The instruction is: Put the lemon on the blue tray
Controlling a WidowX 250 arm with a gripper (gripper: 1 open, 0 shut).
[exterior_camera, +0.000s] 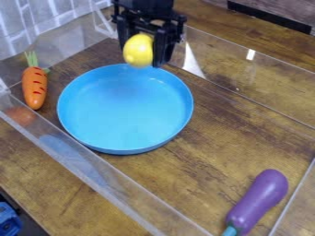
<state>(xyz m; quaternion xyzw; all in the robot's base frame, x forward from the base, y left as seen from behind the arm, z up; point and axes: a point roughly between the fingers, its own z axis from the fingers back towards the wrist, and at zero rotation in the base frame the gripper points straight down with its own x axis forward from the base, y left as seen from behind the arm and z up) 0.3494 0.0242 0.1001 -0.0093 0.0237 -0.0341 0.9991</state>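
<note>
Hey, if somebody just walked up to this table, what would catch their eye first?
Probably the big round blue tray in the left half of the view, its bare inside a bold patch of color. Just above its far edge in the picture, the bright yellow lemon shows against the black tool. Then come the orange carrot left of the tray and the purple eggplant at lower right.

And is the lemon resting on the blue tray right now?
No, the lemon is up at the gripper, beyond the far rim of the blue tray.
</note>
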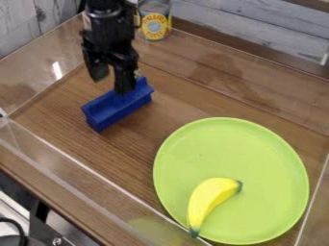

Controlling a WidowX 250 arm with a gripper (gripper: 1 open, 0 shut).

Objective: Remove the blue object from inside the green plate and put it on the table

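Note:
The blue object [117, 105], a dark blue elongated block, lies on the brown wood table [77, 154] at the left, outside the green plate [232, 163]. My black gripper [112, 80] hangs just above the block's far end, pointing down. Its fingers are open and nothing is between them. The lime-green plate sits at the right front and holds only a yellow banana [211, 201].
A yellow-labelled can [154, 27] stands at the back behind the arm. Clear acrylic walls [38, 163] edge the table on the left and front. A grey plank wall runs along the back.

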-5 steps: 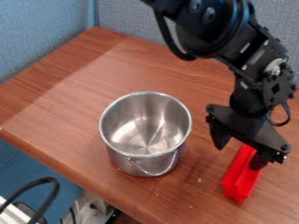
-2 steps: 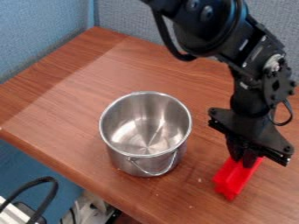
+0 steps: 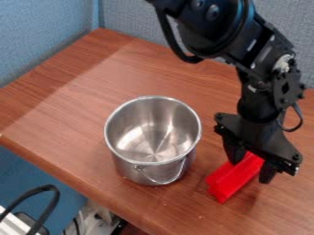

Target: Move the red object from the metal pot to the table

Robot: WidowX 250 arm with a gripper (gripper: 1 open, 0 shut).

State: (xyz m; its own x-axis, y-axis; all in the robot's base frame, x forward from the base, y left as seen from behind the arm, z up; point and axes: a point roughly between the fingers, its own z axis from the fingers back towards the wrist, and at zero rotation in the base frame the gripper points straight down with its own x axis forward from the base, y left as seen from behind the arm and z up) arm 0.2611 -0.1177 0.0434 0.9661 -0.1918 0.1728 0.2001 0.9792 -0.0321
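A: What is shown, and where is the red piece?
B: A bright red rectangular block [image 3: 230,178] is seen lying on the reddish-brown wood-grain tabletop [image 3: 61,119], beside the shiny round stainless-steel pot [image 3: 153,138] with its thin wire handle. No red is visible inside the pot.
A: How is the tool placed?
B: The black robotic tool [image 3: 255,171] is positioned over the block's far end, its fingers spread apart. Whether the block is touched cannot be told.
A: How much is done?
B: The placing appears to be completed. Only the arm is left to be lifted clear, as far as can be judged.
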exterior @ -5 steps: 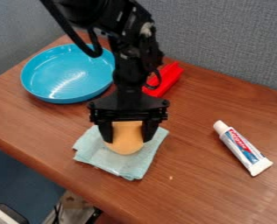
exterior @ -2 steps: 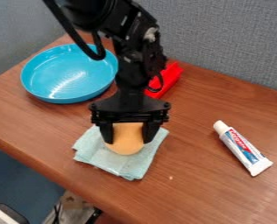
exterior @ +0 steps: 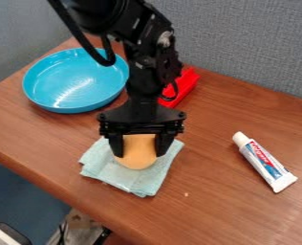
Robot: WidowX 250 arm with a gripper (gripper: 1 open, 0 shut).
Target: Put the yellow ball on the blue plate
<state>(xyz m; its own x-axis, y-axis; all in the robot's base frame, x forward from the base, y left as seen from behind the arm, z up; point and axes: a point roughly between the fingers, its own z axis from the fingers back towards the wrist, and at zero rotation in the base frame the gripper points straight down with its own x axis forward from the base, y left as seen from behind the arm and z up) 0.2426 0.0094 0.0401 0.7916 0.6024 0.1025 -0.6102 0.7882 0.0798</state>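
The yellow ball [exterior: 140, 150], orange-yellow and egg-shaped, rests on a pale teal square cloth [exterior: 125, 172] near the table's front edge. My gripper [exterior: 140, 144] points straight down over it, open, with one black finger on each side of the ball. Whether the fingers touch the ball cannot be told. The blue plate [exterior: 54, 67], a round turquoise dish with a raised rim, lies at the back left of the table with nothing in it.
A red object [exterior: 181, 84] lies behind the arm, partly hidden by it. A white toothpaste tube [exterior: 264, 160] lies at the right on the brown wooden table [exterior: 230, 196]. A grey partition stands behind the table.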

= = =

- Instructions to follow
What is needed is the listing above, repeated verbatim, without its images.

- Response area
The instruction is: Put the lemon on the blue tray
Controlling a WidowX 250 arm with a gripper (gripper: 1 open, 0 shut).
[exterior_camera, +0.000s] 
<state>(xyz m; quaternion xyzw; all in the robot's base frame, x forward from the base, y left as seen from behind the arm, z up; point and axes: a point roughly between the fingers, its own z axis from the fingers back towards the wrist, and at zero rotation in the base frame the gripper points straight down with its own x axis forward from the base, y left as seen from behind the arm and z up) 0.3494 0.0242 0.1001 -0.0093 0.0237 -0.0341 0.9991</state>
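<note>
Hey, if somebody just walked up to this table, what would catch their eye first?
Probably the big round blue tray in the left half of the view, its bare inside a bold patch of color. Just above its far edge in the picture, the bright yellow lemon shows against the black tool. Then come the orange carrot left of the tray and the purple eggplant at lower right.

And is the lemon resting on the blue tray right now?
No, the lemon is up at the gripper, beyond the far rim of the blue tray.
</note>
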
Controlling a WidowX 250 arm with a gripper (gripper: 1 open, 0 shut).

Objective: Remove the blue object from inside the green plate and put it on the table

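Note:
The blue object [117, 105], a dark blue elongated block, lies on the brown wood table [77, 154] at the left, outside the green plate [232, 163]. My black gripper [112, 80] hangs just above the block's far end, pointing down. Its fingers are open and nothing is between them. The lime-green plate sits at the right front and holds only a yellow banana [211, 201].
A yellow-labelled can [154, 27] stands at the back behind the arm. Clear acrylic walls [38, 163] edge the table on the left and front. A grey plank wall runs along the back.
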
-5 steps: 
-2 steps: 
+0 steps: 

Target: Move the red object from the metal pot to the table

Robot: WidowX 250 arm with a gripper (gripper: 1 open, 0 shut).

State: (xyz m; its own x-axis, y-axis; all in the robot's base frame, x forward from the base, y left as seen from behind the arm, z up; point and axes: a point roughly between the fingers, its own z axis from the fingers back towards the wrist, and at zero rotation in the base frame the gripper points straight down with its own x axis forward from the base, y left as seen from behind the arm and z up) arm 0.2611 -0.1177 0.0434 0.9661 -0.1918 0.1728 0.2001 0.9792 -0.0321
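A: What is shown, and where is the red piece?
B: A bright red rectangular block [image 3: 230,178] is seen lying on the reddish-brown wood-grain tabletop [image 3: 61,119], beside the shiny round stainless-steel pot [image 3: 153,138] with its thin wire handle. No red is visible inside the pot.
A: How is the tool placed?
B: The black robotic tool [image 3: 255,171] is positioned over the block's far end, its fingers spread apart. Whether the block is touched cannot be told.
A: How much is done?
B: The placing appears to be completed. Only the arm is left to be lifted clear, as far as can be judged.
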exterior @ -5 steps: 
exterior @ -2 steps: 
exterior @ +0 steps: 
Robot: WidowX 250 arm with a gripper (gripper: 1 open, 0 shut).
Target: Put the yellow ball on the blue plate
<state>(xyz m; its own x-axis, y-axis; all in the robot's base frame, x forward from the base, y left as seen from behind the arm, z up; point and axes: a point roughly between the fingers, its own z axis from the fingers back towards the wrist, and at zero rotation in the base frame the gripper points straight down with its own x axis forward from the base, y left as seen from behind the arm and z up) 0.2426 0.0094 0.0401 0.7916 0.6024 0.1025 -0.6102 0.7882 0.0798</state>
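The yellow ball [exterior: 140, 150], orange-yellow and egg-shaped, rests on a pale teal square cloth [exterior: 125, 172] near the table's front edge. My gripper [exterior: 140, 144] points straight down over it, open, with one black finger on each side of the ball. Whether the fingers touch the ball cannot be told. The blue plate [exterior: 54, 67], a round turquoise dish with a raised rim, lies at the back left of the table with nothing in it.
A red object [exterior: 181, 84] lies behind the arm, partly hidden by it. A white toothpaste tube [exterior: 264, 160] lies at the right on the brown wooden table [exterior: 230, 196]. A grey partition stands behind the table.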

Nothing remains to be added to the output.